● **Data to use**
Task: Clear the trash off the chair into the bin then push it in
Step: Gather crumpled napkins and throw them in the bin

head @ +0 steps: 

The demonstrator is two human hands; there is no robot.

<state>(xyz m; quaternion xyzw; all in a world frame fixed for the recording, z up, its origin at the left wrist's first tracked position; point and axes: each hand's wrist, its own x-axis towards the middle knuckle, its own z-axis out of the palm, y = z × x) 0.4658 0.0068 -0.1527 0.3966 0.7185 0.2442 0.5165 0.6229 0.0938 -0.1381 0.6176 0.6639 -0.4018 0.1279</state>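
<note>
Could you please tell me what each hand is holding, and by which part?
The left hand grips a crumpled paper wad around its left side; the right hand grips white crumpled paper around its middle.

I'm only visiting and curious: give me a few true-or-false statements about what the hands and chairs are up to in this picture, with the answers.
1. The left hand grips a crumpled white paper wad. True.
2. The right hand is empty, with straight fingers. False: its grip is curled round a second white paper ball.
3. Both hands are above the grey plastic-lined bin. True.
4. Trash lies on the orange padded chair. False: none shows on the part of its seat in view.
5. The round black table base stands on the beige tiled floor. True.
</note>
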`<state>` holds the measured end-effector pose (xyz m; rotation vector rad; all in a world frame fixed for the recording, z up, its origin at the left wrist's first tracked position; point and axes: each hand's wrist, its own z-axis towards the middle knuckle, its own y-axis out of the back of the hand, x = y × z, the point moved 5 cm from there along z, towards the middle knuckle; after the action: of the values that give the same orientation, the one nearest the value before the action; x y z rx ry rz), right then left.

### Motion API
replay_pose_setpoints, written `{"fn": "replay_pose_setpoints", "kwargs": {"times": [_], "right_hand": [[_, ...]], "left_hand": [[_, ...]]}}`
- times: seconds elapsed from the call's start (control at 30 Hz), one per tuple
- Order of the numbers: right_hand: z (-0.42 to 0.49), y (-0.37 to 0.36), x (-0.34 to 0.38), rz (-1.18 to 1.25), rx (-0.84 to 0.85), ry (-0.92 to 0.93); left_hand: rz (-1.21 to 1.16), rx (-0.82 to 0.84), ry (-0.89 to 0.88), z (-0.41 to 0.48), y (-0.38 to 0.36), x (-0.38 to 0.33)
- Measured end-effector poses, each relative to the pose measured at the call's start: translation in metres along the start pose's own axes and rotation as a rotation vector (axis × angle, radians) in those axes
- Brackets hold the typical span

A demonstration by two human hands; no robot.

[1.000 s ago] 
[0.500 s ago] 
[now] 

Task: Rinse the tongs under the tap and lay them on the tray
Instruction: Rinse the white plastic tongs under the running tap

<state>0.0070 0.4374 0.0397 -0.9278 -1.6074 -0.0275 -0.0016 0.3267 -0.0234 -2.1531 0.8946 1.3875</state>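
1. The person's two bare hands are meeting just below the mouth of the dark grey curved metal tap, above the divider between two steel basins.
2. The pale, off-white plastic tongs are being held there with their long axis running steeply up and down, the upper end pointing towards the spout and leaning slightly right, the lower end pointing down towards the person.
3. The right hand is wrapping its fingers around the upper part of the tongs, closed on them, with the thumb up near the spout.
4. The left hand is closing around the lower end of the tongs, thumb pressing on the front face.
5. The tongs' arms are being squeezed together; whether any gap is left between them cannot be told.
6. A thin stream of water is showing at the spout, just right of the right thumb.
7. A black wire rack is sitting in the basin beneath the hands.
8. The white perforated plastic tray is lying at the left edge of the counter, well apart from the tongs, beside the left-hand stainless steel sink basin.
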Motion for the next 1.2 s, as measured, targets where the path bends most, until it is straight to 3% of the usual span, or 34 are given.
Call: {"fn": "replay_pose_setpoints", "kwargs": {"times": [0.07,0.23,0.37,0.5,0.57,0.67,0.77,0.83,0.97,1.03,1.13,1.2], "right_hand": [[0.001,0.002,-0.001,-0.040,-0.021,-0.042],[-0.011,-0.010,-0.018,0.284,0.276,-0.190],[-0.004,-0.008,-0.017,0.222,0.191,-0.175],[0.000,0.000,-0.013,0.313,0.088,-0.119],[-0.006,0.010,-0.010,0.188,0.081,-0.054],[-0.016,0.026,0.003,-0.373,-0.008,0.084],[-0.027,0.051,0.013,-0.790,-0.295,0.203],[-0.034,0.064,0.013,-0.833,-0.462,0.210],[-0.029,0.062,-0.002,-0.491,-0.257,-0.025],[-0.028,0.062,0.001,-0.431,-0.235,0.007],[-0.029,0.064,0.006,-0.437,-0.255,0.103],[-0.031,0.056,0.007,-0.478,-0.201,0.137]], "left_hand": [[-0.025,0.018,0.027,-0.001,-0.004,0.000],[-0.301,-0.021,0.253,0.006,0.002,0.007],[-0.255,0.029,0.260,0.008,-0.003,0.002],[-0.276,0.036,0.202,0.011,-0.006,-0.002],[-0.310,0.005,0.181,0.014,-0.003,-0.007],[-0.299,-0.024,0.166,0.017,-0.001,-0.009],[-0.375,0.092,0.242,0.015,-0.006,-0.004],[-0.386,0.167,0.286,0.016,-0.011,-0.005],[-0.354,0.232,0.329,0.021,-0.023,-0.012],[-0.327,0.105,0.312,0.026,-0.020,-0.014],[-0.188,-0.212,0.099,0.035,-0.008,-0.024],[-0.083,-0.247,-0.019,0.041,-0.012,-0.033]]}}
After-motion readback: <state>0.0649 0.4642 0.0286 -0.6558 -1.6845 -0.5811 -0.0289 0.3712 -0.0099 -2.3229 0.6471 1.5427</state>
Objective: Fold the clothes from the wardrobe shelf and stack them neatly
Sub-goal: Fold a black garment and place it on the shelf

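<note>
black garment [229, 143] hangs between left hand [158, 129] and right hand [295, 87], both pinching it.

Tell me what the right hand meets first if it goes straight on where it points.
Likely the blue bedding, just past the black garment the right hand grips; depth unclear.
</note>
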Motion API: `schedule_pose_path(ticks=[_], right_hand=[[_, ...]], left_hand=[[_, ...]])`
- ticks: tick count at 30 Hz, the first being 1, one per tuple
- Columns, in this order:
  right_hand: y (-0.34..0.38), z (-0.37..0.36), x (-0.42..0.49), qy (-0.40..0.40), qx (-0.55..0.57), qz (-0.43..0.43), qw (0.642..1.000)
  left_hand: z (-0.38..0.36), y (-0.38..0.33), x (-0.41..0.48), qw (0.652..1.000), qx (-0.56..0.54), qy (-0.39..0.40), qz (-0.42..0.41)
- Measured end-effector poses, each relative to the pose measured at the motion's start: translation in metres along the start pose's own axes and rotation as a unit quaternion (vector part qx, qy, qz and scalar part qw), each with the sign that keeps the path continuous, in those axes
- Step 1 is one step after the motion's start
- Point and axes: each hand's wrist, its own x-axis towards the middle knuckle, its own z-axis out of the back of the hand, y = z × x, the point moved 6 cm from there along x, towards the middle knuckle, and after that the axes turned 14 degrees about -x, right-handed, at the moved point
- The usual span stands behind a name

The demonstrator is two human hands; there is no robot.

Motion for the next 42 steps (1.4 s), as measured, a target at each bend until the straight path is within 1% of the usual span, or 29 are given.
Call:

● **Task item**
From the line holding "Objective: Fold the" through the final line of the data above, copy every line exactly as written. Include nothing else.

● **Solution below**
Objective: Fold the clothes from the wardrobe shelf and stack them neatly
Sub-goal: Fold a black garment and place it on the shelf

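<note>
black garment [229, 143] hangs between left hand [158, 129] and right hand [295, 87], both pinching it.

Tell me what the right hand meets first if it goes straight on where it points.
Likely the blue bedding, just past the black garment the right hand grips; depth unclear.
</note>
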Motion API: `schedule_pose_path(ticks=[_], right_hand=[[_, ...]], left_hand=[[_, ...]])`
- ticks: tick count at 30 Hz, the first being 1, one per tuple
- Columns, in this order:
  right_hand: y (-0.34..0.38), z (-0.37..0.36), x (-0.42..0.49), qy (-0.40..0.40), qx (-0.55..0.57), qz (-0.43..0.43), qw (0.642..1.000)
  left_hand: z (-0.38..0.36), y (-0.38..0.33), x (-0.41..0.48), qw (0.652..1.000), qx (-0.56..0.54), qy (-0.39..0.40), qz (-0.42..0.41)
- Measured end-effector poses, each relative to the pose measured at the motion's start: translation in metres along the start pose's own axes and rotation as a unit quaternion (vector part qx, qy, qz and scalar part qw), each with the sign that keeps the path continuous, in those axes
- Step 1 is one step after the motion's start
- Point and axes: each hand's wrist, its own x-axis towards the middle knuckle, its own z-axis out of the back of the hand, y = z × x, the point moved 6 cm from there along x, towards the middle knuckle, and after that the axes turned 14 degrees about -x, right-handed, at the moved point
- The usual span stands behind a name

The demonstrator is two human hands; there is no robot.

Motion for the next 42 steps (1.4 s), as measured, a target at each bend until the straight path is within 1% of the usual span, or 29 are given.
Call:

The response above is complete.